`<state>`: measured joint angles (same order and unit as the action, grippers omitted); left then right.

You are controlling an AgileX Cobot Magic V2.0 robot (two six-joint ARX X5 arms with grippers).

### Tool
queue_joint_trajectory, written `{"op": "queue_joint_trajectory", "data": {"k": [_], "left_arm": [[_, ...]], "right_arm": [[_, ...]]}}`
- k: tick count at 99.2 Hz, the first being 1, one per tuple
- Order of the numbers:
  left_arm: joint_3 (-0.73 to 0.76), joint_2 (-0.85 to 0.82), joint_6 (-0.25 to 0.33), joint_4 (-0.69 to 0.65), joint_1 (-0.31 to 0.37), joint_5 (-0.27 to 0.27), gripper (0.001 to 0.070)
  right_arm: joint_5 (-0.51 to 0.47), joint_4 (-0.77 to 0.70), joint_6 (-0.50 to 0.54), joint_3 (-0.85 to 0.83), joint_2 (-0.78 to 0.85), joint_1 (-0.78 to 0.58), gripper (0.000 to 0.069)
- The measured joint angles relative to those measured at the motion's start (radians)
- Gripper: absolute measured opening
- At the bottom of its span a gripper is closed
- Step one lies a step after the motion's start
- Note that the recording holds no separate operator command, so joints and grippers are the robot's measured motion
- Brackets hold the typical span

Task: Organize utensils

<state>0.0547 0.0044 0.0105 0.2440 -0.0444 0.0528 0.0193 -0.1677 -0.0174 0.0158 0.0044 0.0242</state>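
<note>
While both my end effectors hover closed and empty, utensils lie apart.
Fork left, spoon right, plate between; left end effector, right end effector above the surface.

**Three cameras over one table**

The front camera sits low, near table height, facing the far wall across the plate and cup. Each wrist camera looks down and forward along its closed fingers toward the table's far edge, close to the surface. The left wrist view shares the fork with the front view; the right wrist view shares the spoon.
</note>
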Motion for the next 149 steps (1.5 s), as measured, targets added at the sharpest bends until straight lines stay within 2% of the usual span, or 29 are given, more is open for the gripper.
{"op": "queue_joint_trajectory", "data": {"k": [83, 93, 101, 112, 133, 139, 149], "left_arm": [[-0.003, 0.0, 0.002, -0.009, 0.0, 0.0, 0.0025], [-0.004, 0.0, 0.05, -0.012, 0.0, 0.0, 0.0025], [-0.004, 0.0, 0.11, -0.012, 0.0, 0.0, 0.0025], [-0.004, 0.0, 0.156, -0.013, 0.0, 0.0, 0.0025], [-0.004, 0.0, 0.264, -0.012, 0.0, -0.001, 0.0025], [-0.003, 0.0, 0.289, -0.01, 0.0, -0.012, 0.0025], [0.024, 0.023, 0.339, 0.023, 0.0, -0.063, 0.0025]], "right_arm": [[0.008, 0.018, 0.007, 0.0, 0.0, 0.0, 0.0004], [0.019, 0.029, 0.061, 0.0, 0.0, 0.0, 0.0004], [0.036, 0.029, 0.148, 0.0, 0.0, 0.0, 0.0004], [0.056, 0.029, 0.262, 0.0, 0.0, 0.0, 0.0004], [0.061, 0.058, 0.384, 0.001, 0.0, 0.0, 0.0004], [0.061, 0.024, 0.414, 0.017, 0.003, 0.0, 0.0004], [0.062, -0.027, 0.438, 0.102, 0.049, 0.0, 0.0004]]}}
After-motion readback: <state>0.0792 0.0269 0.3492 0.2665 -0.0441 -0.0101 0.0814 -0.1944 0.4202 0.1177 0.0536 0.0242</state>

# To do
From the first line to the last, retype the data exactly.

# Response below
`<state>`: measured joint angles (same order and unit as the action, grippers omitted); left then right.

You are controlling an AgileX Cobot Magic V2.0 robot (two six-joint ARX X5 arms with grippers).

### Tool
queue_joint_trajectory, written `{"op": "queue_joint_trajectory", "data": {"k": [_], "left_arm": [[_, ...]], "right_arm": [[_, ...]]}}`
- k: tick count at 99.2 Hz, the first being 1, one per tuple
- Order of the numbers:
  left_arm: joint_3 (-0.73 to 0.76), joint_2 (-0.85 to 0.82), joint_6 (-0.25 to 0.33), joint_4 (-0.69 to 0.65), joint_1 (-0.31 to 0.37), joint_5 (-0.27 to 0.27), gripper (0.001 to 0.070)
  right_arm: joint_5 (-0.51 to 0.47), joint_4 (-0.77 to 0.70), joint_6 (-0.50 to 0.54), joint_3 (-0.85 to 0.83), joint_2 (-0.78 to 0.85), joint_1 (-0.78 to 0.58), gripper (0.000 to 0.069)
- The measured joint angles relative to those measured at the motion's start (radians)
- Gripper: absolute measured opening
- At the bottom of its span a gripper is closed
- Step one lies a step after the motion's start
- Note that the recording holds no separate operator command, so joints and grippers are the robot's measured motion
- Brackets hold the typical span

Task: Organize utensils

<state>0.0547 0.0044 0.0105 0.2440 -0.0444 0.0528 0.0193 -0.1677 -0.0174 0.0158 0.0044 0.0242</state>
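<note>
While both my end effectors hover closed and empty, utensils lie apart.
Fork left, spoon right, plate between; left end effector, right end effector above the surface.

**Three cameras over one table**

The front camera sits low, near table height, facing the far wall across the plate and cup. Each wrist camera looks down and forward along its closed fingers toward the table's far edge, close to the surface. The left wrist view shares the fork with the front view; the right wrist view shares the spoon.
</note>
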Motion for the next 149 steps (1.5 s), as measured, targets added at the sharpest bends until straight lines stay within 2% of the usual span, or 29 are given, more is open for the gripper.
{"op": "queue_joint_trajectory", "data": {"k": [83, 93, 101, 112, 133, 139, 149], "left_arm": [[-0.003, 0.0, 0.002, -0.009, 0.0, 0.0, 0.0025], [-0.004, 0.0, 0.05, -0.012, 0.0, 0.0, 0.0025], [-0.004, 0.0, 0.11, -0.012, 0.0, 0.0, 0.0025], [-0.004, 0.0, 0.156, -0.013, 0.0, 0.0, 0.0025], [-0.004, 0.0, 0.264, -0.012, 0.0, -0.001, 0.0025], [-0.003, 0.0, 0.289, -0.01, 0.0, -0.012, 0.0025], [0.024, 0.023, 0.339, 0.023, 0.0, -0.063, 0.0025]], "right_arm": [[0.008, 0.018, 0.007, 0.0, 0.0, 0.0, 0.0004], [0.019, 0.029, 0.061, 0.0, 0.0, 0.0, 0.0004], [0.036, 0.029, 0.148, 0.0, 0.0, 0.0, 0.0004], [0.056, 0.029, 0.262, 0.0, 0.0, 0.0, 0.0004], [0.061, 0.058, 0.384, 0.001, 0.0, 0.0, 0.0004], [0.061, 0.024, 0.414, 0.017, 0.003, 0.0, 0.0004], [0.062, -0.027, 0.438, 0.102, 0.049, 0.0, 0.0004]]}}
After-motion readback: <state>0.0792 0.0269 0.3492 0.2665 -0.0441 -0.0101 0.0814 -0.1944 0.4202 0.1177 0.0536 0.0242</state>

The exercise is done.